This is also huge digital library news, but, with the Google frenzy, they’ve really been the victim of bad timing.

International Libraries and the Internet Archive collaborate to build Open-Access Text Archives

Today, a number of International libraries have committed to putting their digitized books in open-access archives, starting with one at the Internet Archive. This approach will ensure permanent and public access to our published heritage. Anyone with an Internet connection will have access to these collections and the growing set of tools to make use of them. In this way we are getting closer to the goal of Universal Access to All Knowledge.

By working with libraries from 5 countries, and working to expand this number, we are bringing a broad range of materials to every interested individual. This growing commitment to open access through public archives marks a significant commitment to broad, public, and free access. While still early in its evolution, works in dozens of languages are already stored in the Internet Archive’s Open-Access Text Archive offering a breadth of materials to everyone.

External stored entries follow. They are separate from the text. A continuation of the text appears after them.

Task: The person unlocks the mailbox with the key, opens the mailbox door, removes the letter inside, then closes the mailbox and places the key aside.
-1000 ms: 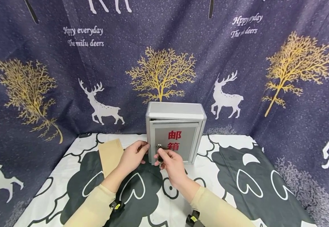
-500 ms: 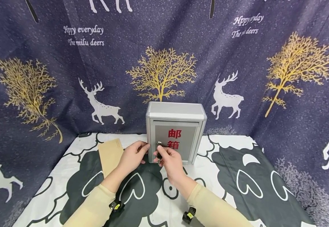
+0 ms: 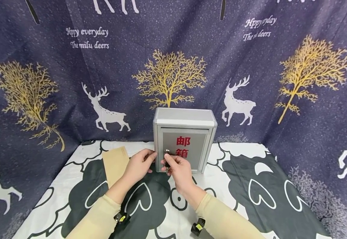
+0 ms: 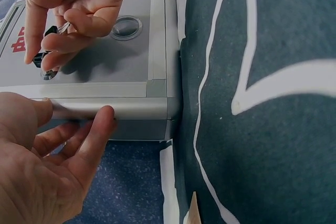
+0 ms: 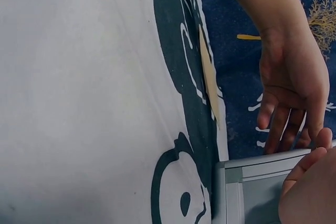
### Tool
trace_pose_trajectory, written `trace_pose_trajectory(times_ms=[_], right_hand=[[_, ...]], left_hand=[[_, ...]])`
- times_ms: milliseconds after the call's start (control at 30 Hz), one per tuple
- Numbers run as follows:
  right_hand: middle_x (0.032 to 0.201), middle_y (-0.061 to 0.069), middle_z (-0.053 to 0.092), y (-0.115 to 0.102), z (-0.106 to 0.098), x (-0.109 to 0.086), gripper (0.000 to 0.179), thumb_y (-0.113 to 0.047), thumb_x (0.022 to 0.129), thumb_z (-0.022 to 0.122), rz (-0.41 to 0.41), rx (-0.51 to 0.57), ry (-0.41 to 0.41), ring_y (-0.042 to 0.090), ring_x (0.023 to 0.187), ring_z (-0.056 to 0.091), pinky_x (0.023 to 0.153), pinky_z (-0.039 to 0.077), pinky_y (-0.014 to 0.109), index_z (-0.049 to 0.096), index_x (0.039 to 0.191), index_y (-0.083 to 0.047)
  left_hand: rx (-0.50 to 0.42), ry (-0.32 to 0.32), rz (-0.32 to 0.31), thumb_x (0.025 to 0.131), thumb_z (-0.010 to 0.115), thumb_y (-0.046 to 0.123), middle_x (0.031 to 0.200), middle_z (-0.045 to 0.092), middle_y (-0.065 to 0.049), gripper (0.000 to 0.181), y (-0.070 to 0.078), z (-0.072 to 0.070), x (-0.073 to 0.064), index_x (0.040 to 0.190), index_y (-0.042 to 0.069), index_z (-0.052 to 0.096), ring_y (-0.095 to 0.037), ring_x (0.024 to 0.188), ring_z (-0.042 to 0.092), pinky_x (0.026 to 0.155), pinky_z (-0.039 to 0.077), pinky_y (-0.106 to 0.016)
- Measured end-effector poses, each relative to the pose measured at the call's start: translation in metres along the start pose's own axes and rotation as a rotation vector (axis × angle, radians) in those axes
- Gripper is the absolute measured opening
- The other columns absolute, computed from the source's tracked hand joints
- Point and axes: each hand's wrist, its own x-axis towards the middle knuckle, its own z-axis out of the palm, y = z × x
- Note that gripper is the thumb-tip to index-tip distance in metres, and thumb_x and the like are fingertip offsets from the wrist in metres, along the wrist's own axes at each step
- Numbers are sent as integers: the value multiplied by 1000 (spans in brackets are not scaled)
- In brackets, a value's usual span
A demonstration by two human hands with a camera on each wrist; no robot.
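A silver-grey metal mailbox (image 3: 185,114) with red characters stands upright, its front door flush with the frame. At the lock (image 4: 50,74) on the door's left side, my right hand (image 3: 180,171) pinches a black-headed key (image 4: 38,59) between thumb and index finger. Another black-headed key (image 4: 51,30) hangs beneath that hand's palm. My left hand (image 3: 139,166) rests against the mailbox's left side, fingertips touching its edge with fairly straight fingers. In the right wrist view, my own right hand covers the lock and key.
A brown paper envelope (image 3: 115,164) lies on the patterned cloth (image 3: 251,172) left of the mailbox, partly behind the left forearm. A dark blue curtain (image 3: 173,33) printed with deer and trees hangs close behind the mailbox.
The mailbox door, slightly ajar at its top left a second ago, has swung in flush with the frame. My right hand has shifted slightly inward with it; the left hand stays put.
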Motion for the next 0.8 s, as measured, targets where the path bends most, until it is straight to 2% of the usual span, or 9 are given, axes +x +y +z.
trace_pose_trajectory(times_ms=[267,633,800], right_hand=[[92,7,82,-1,0,1,35,-31,105,83,-6,-21,26,12,67,75,57,50,22,78,114,2],[90,7,81,-2,-2,3,35,-29,103,85,-7,-38,10,12,66,75,54,51,21,79,115,3],[89,7,81,-4,-2,5,33,-27,102,86,3,-28,9,12,66,76,53,51,21,79,113,3]], left_hand=[[17,-3,4,116,63,40,110,77,-12,32,1,0,-1,128,13,77,-18,70,74,64,66,-34],[16,-2,7,116,63,39,111,78,-12,32,0,-1,-2,129,13,77,-17,69,74,64,66,-35],[16,-3,10,116,63,40,109,77,-8,32,-1,-1,-1,129,14,77,-17,70,74,66,67,-39]])
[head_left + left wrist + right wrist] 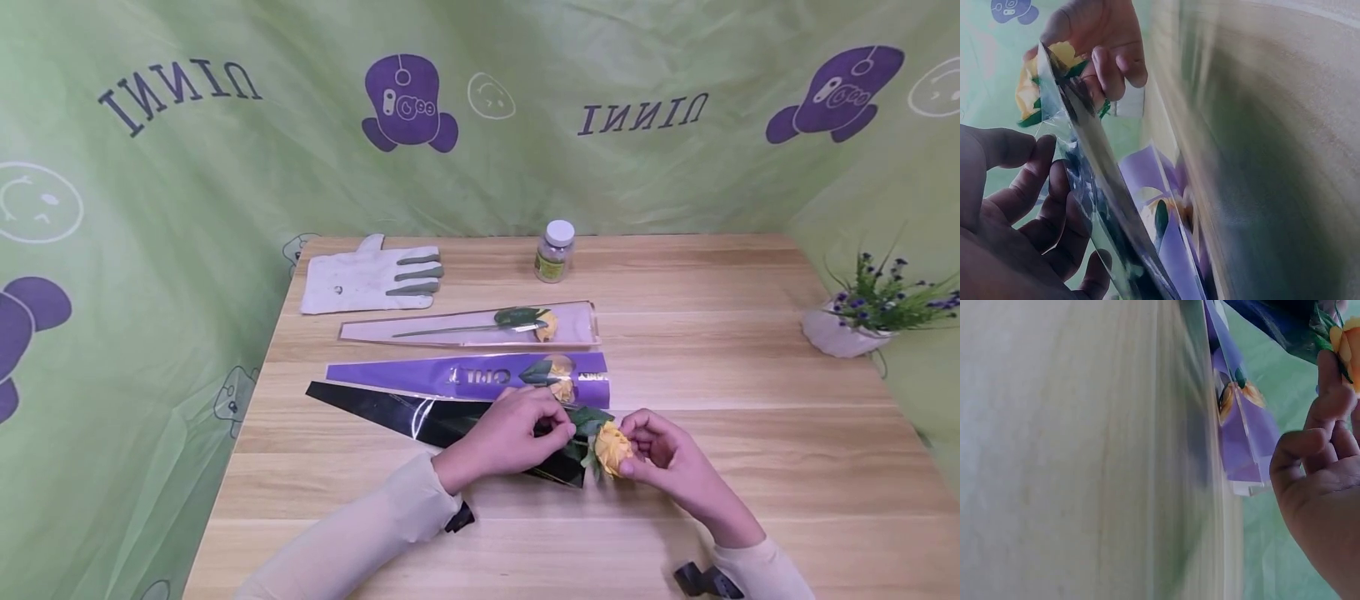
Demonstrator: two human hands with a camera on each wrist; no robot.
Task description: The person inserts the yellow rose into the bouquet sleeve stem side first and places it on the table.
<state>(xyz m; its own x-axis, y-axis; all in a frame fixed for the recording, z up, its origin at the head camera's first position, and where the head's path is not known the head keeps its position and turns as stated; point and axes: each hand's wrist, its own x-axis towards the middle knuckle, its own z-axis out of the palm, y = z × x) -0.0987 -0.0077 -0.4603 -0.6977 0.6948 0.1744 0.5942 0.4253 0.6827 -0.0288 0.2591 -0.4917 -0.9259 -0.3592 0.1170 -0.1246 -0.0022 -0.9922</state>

Over one million books have been committed to the Text Archive. Currently over twenty-seven thousand are available and an additional fifty thousand are expected in the first quarter of 2005. Advanced processing of these multilingual books will offer unprecedented access.

Researchers, scholars, and the general public will be able to leverage these collections in ways that have been familiar to library users for centuries– unfettered searching through catalogs, reading and annotating the books, and sharing pieces with collegues. The public domain or appropriately licensed books will be viewed on-screen, searched, and printed for free using PDF and DJVU. Leveraging the book catalogs of the individual libraries, RLG (The Research Libraries Group, Inc.) and other catalogs, these books will be available to traditional library users without much retraining.